* **Problem statement**: Search the material for the string "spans" and copy each line where it occurs.

* * * * * * *

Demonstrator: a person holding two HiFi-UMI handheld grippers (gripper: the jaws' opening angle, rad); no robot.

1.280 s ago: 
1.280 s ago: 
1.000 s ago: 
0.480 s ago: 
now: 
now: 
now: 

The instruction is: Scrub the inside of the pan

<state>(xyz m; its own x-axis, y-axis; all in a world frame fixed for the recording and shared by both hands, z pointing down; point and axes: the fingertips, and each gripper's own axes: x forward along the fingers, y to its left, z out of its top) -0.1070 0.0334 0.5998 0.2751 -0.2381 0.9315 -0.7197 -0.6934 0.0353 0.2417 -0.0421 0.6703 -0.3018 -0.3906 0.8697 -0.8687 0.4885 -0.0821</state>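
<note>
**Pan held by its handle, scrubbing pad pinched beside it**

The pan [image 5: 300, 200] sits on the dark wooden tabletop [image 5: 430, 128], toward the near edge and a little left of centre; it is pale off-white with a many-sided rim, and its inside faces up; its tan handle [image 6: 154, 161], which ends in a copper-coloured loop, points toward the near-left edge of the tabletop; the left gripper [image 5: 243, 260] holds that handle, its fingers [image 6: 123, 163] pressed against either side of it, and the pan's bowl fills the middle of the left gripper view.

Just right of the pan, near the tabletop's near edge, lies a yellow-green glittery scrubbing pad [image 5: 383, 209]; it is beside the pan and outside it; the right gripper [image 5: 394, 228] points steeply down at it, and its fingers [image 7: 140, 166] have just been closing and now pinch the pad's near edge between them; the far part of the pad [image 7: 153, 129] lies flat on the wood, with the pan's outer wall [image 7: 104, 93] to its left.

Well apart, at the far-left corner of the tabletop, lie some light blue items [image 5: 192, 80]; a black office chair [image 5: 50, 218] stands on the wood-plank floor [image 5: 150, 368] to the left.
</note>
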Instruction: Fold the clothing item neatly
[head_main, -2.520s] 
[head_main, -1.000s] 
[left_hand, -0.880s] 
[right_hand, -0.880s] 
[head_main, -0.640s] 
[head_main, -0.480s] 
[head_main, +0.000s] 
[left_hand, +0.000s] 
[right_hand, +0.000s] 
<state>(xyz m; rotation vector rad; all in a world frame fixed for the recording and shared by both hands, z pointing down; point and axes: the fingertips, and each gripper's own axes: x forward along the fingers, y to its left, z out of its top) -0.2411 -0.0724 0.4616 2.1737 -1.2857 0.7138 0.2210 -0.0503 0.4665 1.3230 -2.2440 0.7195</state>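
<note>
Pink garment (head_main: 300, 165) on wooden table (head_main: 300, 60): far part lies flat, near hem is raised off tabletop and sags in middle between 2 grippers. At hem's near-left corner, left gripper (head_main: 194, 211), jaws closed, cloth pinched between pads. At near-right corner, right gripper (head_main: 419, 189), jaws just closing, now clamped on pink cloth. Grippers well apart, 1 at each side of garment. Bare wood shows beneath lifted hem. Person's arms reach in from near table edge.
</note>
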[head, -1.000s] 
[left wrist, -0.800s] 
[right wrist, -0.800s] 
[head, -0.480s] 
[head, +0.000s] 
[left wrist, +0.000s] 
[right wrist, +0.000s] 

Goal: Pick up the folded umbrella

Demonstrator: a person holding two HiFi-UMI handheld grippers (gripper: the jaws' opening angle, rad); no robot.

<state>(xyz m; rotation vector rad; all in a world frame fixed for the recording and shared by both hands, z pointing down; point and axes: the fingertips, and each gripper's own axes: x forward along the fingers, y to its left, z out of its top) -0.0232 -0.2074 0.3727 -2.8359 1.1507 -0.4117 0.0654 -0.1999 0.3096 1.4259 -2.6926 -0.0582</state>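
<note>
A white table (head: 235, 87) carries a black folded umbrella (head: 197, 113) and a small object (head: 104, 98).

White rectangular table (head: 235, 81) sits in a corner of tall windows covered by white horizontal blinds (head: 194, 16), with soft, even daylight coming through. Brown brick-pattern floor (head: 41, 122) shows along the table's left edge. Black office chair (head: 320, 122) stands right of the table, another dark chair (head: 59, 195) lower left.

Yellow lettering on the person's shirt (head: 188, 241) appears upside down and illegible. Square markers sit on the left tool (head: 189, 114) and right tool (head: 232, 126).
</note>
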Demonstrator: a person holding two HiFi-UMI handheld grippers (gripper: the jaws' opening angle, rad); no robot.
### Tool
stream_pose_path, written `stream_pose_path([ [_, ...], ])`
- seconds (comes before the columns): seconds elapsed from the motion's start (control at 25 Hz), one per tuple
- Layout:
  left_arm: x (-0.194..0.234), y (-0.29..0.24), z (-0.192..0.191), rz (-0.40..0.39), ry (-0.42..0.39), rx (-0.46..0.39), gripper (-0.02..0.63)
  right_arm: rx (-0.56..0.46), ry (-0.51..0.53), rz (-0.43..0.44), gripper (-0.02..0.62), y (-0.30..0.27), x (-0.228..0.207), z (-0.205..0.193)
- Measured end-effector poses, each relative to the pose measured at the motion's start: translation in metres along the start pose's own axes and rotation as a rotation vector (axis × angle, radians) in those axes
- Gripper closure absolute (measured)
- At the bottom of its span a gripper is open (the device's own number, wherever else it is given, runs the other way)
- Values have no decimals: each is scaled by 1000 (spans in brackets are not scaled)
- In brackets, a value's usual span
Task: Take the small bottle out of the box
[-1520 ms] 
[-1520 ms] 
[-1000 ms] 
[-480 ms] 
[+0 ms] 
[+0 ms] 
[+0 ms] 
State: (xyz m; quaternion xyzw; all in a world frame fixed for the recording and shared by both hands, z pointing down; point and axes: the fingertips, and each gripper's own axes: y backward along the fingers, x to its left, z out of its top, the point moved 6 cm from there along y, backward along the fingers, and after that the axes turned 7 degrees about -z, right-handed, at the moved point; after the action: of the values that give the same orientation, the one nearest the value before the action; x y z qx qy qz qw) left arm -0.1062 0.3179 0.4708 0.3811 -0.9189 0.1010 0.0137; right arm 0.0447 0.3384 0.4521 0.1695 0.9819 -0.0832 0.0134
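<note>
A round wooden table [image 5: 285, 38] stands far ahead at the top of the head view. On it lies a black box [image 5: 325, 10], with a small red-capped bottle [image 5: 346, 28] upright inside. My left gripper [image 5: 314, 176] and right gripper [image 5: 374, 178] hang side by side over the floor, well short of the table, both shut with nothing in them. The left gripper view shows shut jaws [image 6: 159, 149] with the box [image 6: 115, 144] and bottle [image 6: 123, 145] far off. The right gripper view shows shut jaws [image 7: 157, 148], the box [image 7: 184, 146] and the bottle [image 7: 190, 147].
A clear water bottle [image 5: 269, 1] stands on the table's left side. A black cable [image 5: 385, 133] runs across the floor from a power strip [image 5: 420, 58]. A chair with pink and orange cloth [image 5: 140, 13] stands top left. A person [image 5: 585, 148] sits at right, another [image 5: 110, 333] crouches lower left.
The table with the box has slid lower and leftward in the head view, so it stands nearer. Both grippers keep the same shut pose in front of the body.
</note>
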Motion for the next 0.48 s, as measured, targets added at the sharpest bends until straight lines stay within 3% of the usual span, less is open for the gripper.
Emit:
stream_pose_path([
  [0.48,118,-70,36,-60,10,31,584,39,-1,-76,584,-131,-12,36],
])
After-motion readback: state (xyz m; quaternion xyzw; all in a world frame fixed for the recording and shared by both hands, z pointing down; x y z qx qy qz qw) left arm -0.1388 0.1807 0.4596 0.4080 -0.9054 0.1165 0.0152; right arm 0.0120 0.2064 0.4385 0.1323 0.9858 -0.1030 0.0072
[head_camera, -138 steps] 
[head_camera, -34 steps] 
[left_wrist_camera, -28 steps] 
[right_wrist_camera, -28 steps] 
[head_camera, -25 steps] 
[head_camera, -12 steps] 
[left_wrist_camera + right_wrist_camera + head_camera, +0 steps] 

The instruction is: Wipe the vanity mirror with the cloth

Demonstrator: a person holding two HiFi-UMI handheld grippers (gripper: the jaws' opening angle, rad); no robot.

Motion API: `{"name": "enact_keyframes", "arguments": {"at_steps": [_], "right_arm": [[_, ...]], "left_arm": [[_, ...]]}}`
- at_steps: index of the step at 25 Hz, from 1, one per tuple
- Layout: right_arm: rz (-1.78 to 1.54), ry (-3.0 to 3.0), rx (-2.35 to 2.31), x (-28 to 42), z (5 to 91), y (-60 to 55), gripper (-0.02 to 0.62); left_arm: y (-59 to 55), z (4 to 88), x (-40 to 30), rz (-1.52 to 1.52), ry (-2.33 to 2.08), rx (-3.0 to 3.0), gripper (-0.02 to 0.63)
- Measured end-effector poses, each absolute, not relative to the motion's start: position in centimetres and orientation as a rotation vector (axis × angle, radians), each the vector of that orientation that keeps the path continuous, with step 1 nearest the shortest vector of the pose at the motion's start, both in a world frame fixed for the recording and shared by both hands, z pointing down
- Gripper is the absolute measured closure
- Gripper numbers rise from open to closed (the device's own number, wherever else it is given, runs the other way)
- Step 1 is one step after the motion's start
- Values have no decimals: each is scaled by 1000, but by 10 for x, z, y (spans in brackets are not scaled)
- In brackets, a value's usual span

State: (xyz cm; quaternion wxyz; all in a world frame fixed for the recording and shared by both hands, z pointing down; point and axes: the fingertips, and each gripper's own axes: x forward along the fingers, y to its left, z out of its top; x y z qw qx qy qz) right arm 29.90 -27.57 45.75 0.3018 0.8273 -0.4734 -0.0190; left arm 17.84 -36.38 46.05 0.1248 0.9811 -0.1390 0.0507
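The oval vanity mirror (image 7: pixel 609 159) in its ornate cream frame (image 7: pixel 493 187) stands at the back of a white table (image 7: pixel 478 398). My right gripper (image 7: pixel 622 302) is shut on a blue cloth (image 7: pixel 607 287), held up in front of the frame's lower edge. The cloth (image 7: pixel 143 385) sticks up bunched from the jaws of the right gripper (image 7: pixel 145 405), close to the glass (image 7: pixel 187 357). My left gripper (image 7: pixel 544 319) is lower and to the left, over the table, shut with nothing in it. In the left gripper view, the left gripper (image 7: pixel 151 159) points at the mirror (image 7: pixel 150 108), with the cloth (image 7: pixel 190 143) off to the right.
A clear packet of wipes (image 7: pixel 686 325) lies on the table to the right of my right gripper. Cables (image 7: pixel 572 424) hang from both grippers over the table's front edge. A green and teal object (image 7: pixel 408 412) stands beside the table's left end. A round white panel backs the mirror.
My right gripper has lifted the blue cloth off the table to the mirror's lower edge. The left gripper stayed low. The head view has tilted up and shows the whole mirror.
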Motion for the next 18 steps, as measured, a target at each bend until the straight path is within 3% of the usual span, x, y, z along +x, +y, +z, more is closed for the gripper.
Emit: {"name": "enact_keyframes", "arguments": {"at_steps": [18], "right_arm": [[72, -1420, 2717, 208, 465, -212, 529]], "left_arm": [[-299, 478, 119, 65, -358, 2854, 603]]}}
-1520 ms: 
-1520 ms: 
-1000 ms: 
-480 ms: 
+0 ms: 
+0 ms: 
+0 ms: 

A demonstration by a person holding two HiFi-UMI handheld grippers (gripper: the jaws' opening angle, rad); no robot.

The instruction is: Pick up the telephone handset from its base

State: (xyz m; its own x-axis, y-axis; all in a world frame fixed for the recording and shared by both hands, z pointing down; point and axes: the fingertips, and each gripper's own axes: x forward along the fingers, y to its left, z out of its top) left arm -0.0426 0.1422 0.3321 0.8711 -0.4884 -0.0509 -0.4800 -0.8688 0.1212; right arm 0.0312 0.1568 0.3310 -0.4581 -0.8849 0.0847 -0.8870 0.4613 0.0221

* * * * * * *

* **Written solution**:
- Values have no decimals: each is scaled by 1000 (spans in brackets are not scaled)
- Values have no decimals: each is scaled by 1000, but by 10 for x, z, y (spans in brackets are not scaled)

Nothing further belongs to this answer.